Colorado is a beautiful place to take a escape. The Rocky Mountains run through this state, one of only three that use latitude and longitude lines for its borders (which is why it is sometimes known as a “square” state), as well as the Colorado River. These different terrains make this state a great spot for those who enjoy the great outdoors, and cities such as Denver make it good for people who enjoy more urban pursuits. For couples, it can definitely be said that romantic escapes and Colorado go together well - there are lots of different locations throughout the state that are perfect for lovers.

One of the best spots that combines romantic escapes and Colorado is The Wyman Hotel and Inn, located in Silverton, Colorado. This inn/bed and breakfast is the perfect spot for a couple looking to recharge and reconnect with each other, with all rooms being equipped with queen or king size featherbeds to make sure that your stay is as comfortable as possible. There are a variety of different types of rooms available at the Wyman, from luxury rooms with whirlpool tubs, to three room suites, to the basic room (which is anything but). All rooms include breakfast with the nightly rate, and the common areas (such as the breakfast and sitting rooms) are amply equipped for comfort.

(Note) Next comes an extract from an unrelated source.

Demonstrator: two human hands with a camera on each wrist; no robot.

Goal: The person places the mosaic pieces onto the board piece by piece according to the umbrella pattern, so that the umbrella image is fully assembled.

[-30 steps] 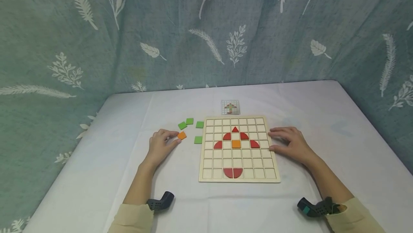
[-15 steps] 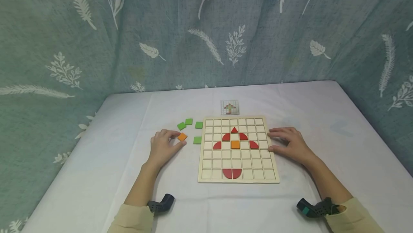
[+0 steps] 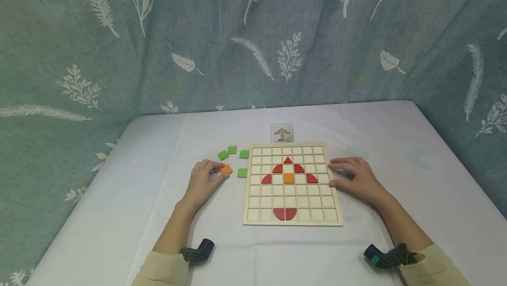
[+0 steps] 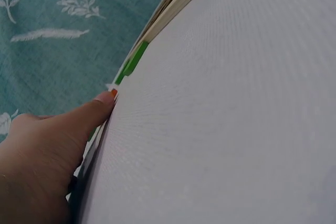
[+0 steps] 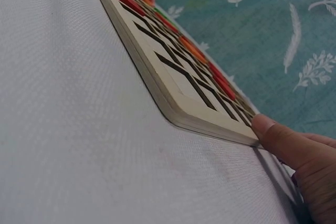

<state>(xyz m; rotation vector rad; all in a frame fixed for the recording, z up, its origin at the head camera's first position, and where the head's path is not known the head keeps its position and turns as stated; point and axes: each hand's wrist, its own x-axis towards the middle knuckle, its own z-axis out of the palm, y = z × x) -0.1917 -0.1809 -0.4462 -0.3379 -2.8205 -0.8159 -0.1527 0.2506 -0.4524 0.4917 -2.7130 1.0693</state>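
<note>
My left hand (image 3: pixel 202 181) pinches a loose orange square tile (image 3: pixel 226 169) between thumb and fingers, left of the wooden grid board (image 3: pixel 253 220). In the left wrist view only a sliver of the orange tile (image 4: pixel 114 92) shows beyond the thumb. My right hand (image 3: pixel 358 177) rests at the board's right edge, its thumb (image 5: pixel 264 124) against the rim and its fingers extended. Set in the grid are an orange square (image 3: pixel 289 178), a red triangle (image 3: pixel 288 160) and several red rounded pieces, including a pair (image 3: pixel 284 214) low on the board.
Several green square tiles (image 3: pixel 232 149) lie between the left hand and the board, two of them close to its left edge. A small pattern card (image 3: pixel 282 132) lies behind the board. The white-covered table (image 3: pixel 293 255) ends at a patterned curtain (image 3: pixel 218 48).
My left hand has shifted slightly right, moving the orange tile a little toward the board, with fingers and thumb now on it. The right hand stays at the board's edge.
</note>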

If you prefer, The Wyman Hotel and Inn also offers what they call a MAP rate for their rooms. This rate includes breakfast, afternoon tea and a wine and cheese hour (all included with the regular rate) as well as some extras. These include a candlelight three course dinner and either two glasses of wine per person or unlimited nonalcoholic beverages. The Inn also offers a Honeymoon special, which includes four nights of accommodations, champagne and keepsake flutes to drink out of, breakfast in bed one morning, and a box of chocolate truffles. A perfect way to spend a romantic stay here.

Another spot that brings together romantic escapes and Colorado is the Brown Palace Hotel located in Denver. This historic hotel is centered within the city, and it is a perfect way to see Denver while also staying at a charming and romantic hotel. The Brown Palace Hotel offers many different packages to enhance your stay, including the Light up the Night package. This includes one night of accommodations, breakfast served by room service or in Ellyngton s restaurant, two evening cocktail beverages, and a rose petal turn down service.

Colorado is known as being a state that s on the rugged frontier, perfect for those who enjoy camping, hiking and other outdoor activities. It is also a great place to take your next romantic trip - enjoy snuggling up together in the high altitudes of the Rocky Mountains.

Alesandro Fillini is with DailyRomanticQuotes.com - providing daily romantic quotes updated daily.